Michel Barnier à Matignon, réforme des retraites, motion de censure... Laurent Jacobelli est l'invité du 06 septembre 2024

Audio original de l'émission.

Transcription Whisper (large-v3), avec identification des locuteurs. À recouper avec la source d'origine.

0:01
Présentateur

Bonjour, je suis Thomas Soto et vous écoutez Les 4V, un podcast de France Télévisions. Bonne écoute. Voilà, et Laurent Jacobelli s'installe. Bonjour à vous. Bonjour. Qu'avez-vous pensé des premiers pas du nouveau Premier ministre Michel Barnier ? Il a dit sa volonté, je le cite, d'agir plutôt que de parler et encore de ramener, je le cite toujours, de ramener de l'apaisement. Qu'est-ce que vous en avez pensé ?

0:26
Laurent Jacobelli

Tout d'abord, je crois que le nouveau Premier ministre a déclaré qu'il voulait travailler avec toutes les forces politiques. C'était notre première condition pour ne pas avoir une censure automatique, c'est noté. Et deuxièmement, et vous l'avez souligné, il a dit agir plutôt que parler. C'est vrai qu'on sort de 7 ans de Macronie où il y a eu plein de déclarations et malheureusement très peu d'actions utiles pour le pays. Vous connaissez le niveau de la dette et de la faillite, l'insécurité, l'immigration, la baisse du pouvoir d'achat. On est dans une France exsangue et donc maintenant on jugera sur les faits. On verra bien ce que le Premier ministre propose.

0:55
Présentateur

Je reprends votre expression, on sort de 7 ans de Macronie, ça veut dire que pour vous, désormais, le Macronisme s'est fini, que le patron c'est Michel Barnier, ce n'est plus Emmanuel Macron, on ne va pas être dans une coexistence ?

1:05
Laurent Jacobelli

Nous verrons bien. En tout cas, vous savez, là aussi c'est une des conditions que nous posons. On ne va pas continuer avec ce système de Macronie qui rend les Français aujourd'hui extrêmement malheureux. Ils se sont prononcés les Français. Emmanuel Macron et sa politique, ils n'en veulent plus. Donc nous, on sera vigilants.
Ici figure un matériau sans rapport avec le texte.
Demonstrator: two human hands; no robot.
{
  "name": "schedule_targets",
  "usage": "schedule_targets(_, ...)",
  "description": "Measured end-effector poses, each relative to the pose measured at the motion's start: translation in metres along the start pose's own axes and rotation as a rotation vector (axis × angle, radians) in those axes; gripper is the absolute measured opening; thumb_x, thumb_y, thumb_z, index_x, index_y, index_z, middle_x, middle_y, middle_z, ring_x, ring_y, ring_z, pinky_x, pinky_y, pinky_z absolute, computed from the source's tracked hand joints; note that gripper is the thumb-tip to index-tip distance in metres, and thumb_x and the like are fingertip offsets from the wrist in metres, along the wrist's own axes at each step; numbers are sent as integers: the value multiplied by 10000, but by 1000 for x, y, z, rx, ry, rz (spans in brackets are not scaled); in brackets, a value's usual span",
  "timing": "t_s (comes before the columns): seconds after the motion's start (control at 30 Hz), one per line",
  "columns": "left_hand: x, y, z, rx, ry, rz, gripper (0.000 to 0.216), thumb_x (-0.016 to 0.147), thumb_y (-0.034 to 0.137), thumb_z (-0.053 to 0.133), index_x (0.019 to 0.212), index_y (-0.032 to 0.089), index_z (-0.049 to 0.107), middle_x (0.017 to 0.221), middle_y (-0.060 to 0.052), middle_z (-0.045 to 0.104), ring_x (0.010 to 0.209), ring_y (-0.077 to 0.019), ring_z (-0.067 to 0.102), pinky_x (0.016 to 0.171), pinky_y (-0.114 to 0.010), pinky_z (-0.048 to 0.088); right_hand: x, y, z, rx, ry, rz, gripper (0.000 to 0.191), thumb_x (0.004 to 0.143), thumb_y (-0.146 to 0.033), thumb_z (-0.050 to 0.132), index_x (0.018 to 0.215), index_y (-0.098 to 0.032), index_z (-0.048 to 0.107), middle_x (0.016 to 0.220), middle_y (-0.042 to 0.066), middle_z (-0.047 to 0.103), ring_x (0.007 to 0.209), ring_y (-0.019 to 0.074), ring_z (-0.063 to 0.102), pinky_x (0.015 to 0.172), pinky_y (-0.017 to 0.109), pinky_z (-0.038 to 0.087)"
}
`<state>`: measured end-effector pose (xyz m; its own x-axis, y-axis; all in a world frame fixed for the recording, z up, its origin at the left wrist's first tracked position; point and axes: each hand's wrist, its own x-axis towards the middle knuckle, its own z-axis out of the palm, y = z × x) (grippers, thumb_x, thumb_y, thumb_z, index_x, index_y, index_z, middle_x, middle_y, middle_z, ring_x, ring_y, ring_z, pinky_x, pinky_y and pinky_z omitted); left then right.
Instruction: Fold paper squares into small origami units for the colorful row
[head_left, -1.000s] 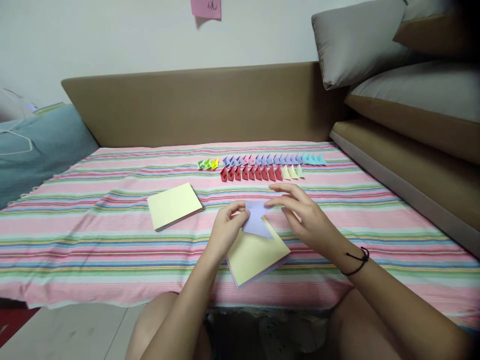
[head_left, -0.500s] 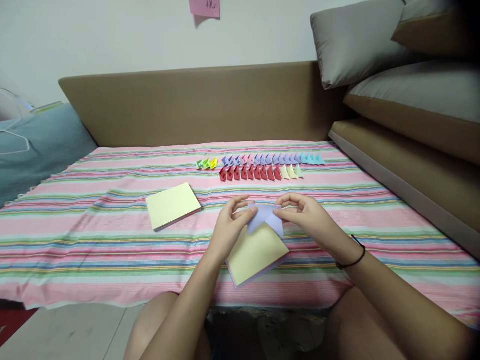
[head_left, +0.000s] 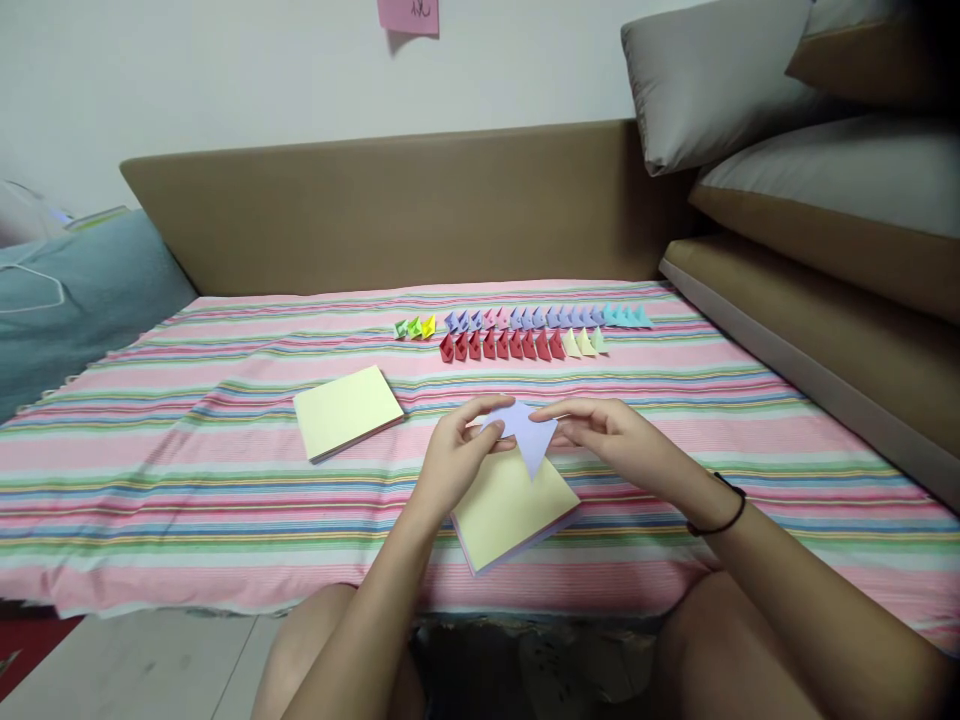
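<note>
A pale purple sheet of folded paper point(head_left: 532, 440) is held between my two hands, one pointed flap hanging downward. My left hand point(head_left: 465, 440) pinches its left side between thumb and fingers. On the right edge, my right hand point(head_left: 600, 425) grips it with thumb and fingers; part of the paper is hidden behind the fingertips. Just beneath lies a stack of paper point(head_left: 514, 515) with a pale yellow sheet on top and purple edges showing below.
Another pale yellow paper stack point(head_left: 349, 410) lies to the left. Two rows of small folded paper boats, red ones point(head_left: 502, 346) in front and purple ones point(head_left: 562, 317) behind, stand farther back on the striped cloth point(head_left: 225, 450). Cushions point(head_left: 825, 200) are piled at the right.
The purple paper has been turned and its flaps shifted, so a point now hangs down in the middle. Both hands have changed their hold slightly; the stacks have stayed put.
</note>
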<state>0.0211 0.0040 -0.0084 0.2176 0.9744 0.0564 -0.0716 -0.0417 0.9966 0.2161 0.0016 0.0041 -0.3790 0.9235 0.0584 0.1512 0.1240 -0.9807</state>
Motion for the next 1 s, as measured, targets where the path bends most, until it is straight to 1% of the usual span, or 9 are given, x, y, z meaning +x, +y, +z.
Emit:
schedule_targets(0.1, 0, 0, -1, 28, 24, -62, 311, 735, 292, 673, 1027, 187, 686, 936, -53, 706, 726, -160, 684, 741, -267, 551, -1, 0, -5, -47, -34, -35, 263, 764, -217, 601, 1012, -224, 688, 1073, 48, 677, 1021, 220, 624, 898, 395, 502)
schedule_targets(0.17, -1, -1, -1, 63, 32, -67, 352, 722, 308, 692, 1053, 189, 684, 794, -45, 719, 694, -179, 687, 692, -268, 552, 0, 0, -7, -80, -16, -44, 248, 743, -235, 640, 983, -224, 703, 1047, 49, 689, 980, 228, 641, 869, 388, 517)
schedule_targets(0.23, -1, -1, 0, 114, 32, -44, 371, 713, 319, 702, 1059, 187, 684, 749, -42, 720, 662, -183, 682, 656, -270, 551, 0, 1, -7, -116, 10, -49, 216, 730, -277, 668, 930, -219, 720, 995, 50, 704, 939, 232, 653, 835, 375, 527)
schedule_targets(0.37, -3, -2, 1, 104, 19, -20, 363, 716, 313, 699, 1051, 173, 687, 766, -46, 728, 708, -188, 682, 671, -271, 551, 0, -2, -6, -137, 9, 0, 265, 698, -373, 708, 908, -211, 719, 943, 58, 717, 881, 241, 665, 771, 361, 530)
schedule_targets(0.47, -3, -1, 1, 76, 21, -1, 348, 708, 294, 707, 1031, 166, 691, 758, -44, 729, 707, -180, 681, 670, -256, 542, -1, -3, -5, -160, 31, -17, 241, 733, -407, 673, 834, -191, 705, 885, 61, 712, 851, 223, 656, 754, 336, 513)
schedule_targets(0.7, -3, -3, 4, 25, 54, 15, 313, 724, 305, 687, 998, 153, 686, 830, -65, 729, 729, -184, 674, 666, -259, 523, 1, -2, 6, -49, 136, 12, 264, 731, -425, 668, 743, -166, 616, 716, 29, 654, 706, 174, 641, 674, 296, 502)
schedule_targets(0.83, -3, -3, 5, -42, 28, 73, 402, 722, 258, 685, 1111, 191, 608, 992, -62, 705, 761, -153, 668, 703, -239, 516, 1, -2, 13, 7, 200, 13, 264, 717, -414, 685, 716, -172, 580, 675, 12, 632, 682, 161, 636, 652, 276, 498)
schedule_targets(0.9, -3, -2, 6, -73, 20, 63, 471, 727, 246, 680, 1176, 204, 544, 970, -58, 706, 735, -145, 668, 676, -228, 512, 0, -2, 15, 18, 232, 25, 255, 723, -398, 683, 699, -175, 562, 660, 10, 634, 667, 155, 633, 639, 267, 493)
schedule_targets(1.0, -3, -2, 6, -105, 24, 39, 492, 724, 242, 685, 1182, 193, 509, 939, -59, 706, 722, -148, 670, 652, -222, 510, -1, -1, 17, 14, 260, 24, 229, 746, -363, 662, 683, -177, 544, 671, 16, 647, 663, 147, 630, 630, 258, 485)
Si M. Barnier reprend les mêmes thèmes, les mêmes actions, les mêmes méthodes que le président de la République, nous, nous utiliserons tous les moyens de notre possession et notamment la censure pour l'empêcher de faire encore plus de mal aux Français.

1:28
Présentateur

Mais à l'inverse, si Jordan Bardella a dit que vous jugeriez sur pièce, si le discours de politique générale, déjà si l'en prenant sain, vous convient, vous satisfait, est-ce que vous pourriez aller jusqu'à voter la confiance à un gouvernement de Michel Barnier ?

1:42
Laurent Jacobelli

Vous savez, nous, nous sommes une opposition résolue, ferme, mais intelligente. Intelligente parce que certains veulent le chaos. Le chaos dans la rue, c'est le cas de l'extrême-gauche qui dit on n'est pas content, donc on va détricoter notre République, on va essayer d'avoir le pouvoir par les cris, par la violence. Ce n'est pas notre objectif. Nous, nous voulons représenter nos électeurs et les Français, c'est-à-dire les faire respecter et mettre en avant les sujets qui sont importants. Moins d'immigration, plus de sécurité, plus de pouvoir d'achat.

2:11
Présentateur

Par rapport à la question que je vous ai posée, si dans le discours de Michel Barnier à l'Assemblée nationale, vous trouvez des réponses aux questions que vous venez de poser, est-ce que vous pourriez voter la confiance ?

2:20
Laurent Jacobelli

C'est très théorique. D'abord, je ne suis pas sûr qu'ils demandent la confiance à l'Assemblée parce que ce serait risqué. C'est quand même peu probable qu'en tant que première force de l'opposition, nous le votions, mais nous verrons. Vous savez, nous avons montré, je pense, pendant toute cette période, que nous étions, je crois, raisonnables. On ne veut pas maltraiter notre pays encore plus qu'il est. On ne veut pas rajouter du chaos au chaos. Il y a le chaos macroniste qui est le chaos des institutions, le chaos mélenchioniste qui est le chaos dans la rue. Nous, on veut être une force de stabilité, un pôle rassurant pour les Français.

2:47
Présentateur

M. Jacobelli, on comprend, en tout cas, qu'il n'y aura pas de censure automatique. Pourquoi vous, finalement, accordez à Michel Barnier une sorte de bénéfice du doute ? Ce que vous refusiez, au cas où il aurait été nommé Premier ministre, à Xavier Bertrand, qui pourtant appartient en même parti, qui aurait peu ou prou appliqué le même programme ? Est-ce qu'il n'y avait pas, pour le coup, une affaire de vengeance personnelle, puisque M. Bertrand était l'adversaire désigné de Marine Le Pen, notamment dans les Hauts-de-France ? La France est meurtrée aujourd'hui. Les Français sont divisés.

3:17
Laurent Jacobelli

Il y a beaucoup de violence dans notre société. Et d'avoir un Premier ministre qui exclut le Premier Parti de France, qui insulte 11 millions d'électeurs, comme peut l'avoir fait Xavier Bertrand, ça aurait été rajouté de la violence à la violence. Et donc, un tel Premier ministre n'était pas à la hauteur de la charge. Clairement, nous ne pouvions pas soutenir quelqu'un qui refusait d'entendre... Même s'il appliquait la même politique, M. Jacobelli. Mais comment voulez-vous que quelqu'un qui a passé sa vie à déblatérer sur le Rassemblement national puisse demain imaginer travailler d'une manière ou d'une autre, même indirecte, avec nous ? Ce n'était pas possible. Travailler avec vous ?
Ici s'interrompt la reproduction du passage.